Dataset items
++++++++
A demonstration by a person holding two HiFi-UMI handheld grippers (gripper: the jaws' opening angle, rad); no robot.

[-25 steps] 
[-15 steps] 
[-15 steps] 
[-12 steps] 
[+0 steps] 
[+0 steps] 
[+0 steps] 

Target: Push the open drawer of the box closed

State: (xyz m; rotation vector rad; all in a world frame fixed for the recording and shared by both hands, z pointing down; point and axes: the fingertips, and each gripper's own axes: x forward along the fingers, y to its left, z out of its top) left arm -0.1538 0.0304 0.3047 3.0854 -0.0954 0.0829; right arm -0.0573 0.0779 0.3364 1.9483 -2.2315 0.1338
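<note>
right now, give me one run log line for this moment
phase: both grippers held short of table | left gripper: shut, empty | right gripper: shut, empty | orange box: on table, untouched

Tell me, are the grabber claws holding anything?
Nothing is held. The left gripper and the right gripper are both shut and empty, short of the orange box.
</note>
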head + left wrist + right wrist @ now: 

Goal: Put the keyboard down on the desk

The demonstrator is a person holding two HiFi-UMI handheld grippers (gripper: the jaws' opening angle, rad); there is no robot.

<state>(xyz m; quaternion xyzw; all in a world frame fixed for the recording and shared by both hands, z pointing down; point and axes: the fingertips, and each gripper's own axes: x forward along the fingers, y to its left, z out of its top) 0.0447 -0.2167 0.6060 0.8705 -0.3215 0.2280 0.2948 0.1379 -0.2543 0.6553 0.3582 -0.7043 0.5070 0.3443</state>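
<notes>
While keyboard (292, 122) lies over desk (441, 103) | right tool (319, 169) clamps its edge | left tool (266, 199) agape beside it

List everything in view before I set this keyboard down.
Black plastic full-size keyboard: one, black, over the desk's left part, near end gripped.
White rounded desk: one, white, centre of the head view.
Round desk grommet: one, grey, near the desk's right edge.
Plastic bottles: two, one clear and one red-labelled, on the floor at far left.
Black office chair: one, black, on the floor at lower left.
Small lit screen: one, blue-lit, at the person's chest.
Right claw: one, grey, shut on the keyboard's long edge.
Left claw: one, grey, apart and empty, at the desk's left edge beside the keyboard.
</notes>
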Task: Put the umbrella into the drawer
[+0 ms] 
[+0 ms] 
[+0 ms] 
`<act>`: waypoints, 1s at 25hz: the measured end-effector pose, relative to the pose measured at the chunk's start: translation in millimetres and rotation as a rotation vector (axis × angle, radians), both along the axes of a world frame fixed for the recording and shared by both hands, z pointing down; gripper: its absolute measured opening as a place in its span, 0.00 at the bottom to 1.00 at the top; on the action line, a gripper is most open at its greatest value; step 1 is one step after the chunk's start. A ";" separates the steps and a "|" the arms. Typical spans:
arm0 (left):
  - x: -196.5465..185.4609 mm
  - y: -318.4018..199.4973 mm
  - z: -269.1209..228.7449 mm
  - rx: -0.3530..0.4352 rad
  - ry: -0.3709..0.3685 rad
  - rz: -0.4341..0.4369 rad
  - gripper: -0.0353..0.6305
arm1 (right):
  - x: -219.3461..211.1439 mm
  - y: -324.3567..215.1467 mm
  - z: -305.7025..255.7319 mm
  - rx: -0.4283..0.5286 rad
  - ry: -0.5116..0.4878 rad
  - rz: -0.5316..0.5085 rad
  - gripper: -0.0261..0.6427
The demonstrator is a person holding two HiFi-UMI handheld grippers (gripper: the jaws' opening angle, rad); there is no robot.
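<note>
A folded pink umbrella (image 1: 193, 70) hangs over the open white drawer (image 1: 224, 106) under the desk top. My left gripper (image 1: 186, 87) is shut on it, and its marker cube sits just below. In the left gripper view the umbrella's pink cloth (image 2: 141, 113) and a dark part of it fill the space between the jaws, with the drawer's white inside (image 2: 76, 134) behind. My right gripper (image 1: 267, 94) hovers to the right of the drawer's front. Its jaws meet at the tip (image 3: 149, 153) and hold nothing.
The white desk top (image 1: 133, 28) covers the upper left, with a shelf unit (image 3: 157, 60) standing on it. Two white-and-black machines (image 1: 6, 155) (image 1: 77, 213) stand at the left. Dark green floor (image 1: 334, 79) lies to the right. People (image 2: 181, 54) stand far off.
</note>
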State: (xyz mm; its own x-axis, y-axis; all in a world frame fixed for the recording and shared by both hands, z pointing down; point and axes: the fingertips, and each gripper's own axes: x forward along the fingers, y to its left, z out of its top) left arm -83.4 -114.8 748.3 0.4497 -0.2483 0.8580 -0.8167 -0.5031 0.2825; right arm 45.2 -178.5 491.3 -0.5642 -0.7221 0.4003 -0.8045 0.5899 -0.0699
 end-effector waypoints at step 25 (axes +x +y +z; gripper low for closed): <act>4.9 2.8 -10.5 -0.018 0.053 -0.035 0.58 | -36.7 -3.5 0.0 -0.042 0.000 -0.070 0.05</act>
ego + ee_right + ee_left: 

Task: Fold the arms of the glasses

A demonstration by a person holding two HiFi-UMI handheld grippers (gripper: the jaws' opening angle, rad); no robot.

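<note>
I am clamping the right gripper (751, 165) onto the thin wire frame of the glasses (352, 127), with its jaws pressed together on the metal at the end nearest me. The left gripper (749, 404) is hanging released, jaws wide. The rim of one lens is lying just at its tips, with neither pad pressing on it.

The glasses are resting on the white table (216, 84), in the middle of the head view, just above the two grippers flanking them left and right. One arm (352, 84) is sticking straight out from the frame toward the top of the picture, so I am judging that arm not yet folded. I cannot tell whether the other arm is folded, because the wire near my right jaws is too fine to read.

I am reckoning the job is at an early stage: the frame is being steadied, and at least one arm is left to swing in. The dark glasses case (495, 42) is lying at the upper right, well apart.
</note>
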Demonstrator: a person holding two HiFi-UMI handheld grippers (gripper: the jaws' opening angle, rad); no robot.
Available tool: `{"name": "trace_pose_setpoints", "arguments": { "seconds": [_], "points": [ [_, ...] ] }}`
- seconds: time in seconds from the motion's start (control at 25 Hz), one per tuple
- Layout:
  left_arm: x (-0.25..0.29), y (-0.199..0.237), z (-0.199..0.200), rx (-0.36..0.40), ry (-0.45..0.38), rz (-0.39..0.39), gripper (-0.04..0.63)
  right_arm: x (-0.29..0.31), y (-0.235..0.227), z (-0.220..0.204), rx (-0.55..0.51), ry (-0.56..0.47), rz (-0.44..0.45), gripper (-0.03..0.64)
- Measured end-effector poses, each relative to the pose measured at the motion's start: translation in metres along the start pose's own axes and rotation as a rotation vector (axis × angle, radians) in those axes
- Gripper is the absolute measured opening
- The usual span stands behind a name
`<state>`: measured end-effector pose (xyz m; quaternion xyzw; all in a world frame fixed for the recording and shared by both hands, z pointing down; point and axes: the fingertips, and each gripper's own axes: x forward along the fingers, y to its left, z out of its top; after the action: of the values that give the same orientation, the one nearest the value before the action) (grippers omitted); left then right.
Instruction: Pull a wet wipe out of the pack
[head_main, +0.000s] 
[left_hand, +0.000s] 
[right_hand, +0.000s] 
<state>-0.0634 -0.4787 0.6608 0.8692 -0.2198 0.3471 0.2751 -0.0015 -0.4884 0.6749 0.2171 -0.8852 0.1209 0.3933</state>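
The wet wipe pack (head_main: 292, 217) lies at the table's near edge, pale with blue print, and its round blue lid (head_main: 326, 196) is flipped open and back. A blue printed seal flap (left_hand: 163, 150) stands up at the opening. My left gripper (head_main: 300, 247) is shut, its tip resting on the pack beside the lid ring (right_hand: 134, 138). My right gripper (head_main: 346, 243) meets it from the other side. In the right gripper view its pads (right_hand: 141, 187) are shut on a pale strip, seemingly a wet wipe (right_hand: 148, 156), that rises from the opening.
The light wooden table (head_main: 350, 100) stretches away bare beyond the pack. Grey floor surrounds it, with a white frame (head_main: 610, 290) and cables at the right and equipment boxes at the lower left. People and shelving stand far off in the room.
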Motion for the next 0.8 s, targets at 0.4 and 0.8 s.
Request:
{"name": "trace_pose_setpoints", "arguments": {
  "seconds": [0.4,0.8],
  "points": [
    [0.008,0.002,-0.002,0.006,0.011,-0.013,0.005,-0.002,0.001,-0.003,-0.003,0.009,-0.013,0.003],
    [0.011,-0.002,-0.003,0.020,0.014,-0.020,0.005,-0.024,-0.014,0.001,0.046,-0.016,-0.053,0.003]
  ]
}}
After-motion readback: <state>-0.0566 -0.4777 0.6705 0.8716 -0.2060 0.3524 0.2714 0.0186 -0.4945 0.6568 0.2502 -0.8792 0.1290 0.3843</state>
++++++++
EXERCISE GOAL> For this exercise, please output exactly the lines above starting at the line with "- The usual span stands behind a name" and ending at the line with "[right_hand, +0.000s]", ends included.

TASK RESULT>
- The usual span stands behind a name
`<state>`: measured end-effector pose (xyz m; quaternion xyzw; all in a world frame fixed for the recording and shared by both hands, z pointing down; point and axes: the fingertips, and each gripper's own axes: x forward along the fingers, y to its left, z out of its top; after the action: of the values that give the same orientation, the one nearest the value before the action) (grippers omitted); left then right.
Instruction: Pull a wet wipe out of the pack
[head_main, +0.000s] 
[left_hand, +0.000s] 
[right_hand, +0.000s] 

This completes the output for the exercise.